Segmentation structures can be unstable over time. Therefore, previous research has analyzed panel data in order to provide insight into changes in segmentation structures or switches by individuals between segments. Unfortunately, panel data are often unavailable when analyzing developments across different countries and over longer time-periods. The analysis reported in this paper makes it possible to evaluate differences in segmentation structures across countries at different time-points using multiple cross sectional datasets.
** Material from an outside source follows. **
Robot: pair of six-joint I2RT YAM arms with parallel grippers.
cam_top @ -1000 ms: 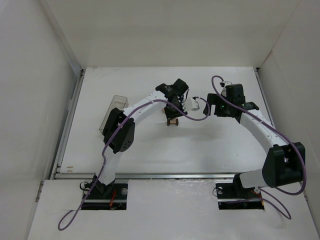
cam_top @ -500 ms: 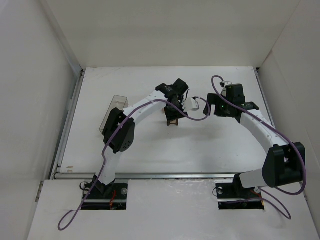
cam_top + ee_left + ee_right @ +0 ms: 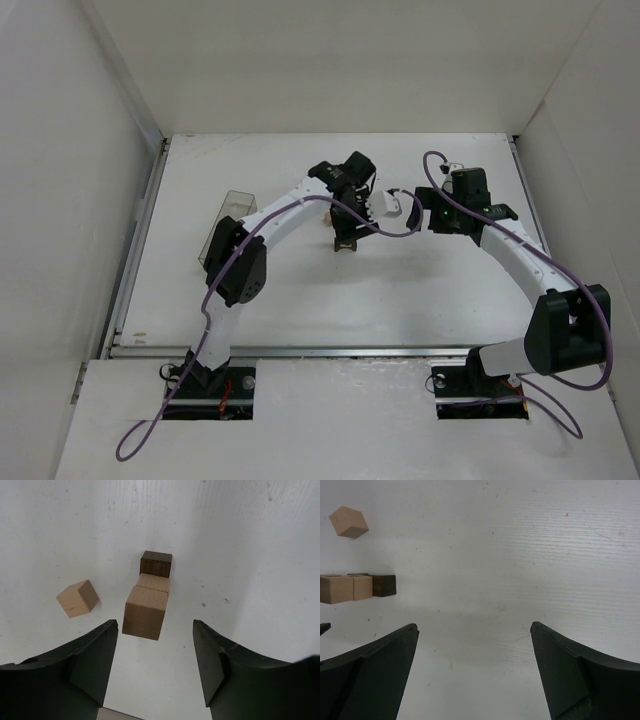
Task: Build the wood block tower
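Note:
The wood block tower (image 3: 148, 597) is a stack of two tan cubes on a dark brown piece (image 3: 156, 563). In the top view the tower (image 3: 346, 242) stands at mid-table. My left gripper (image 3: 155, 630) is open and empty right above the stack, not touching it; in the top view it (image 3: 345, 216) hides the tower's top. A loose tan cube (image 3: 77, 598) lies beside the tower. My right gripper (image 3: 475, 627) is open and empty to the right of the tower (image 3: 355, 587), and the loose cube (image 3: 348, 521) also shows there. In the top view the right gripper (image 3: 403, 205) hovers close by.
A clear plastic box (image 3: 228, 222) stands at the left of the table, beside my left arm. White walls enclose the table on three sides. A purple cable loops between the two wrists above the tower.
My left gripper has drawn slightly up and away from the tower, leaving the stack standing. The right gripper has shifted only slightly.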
This provides indications into long-term cross-national developments of segmentation structures. In the utilized multilevel latent class analysis model respondents are the lower level units and data from the same country and time-point are treated as the higher level units. As an illustrative and salient empirical example we assess similarities and differences in consumer financial product portfolios across 14 EU countries from 1969 to 2003, based on three disaggregate cross-sectional databases. Copyright Sapienza Università di Roma 2015

Suggested Citation

  • Leonard Paas & Tammo Bijmolt & Jeroen Vermunt, 2015. "Long-term developments of respondent financial product portfolios in the EU: a multilevel latent class analysis," METRON, Springer;Sapienza Università di Roma, vol. 73(2), pages 249-262, August.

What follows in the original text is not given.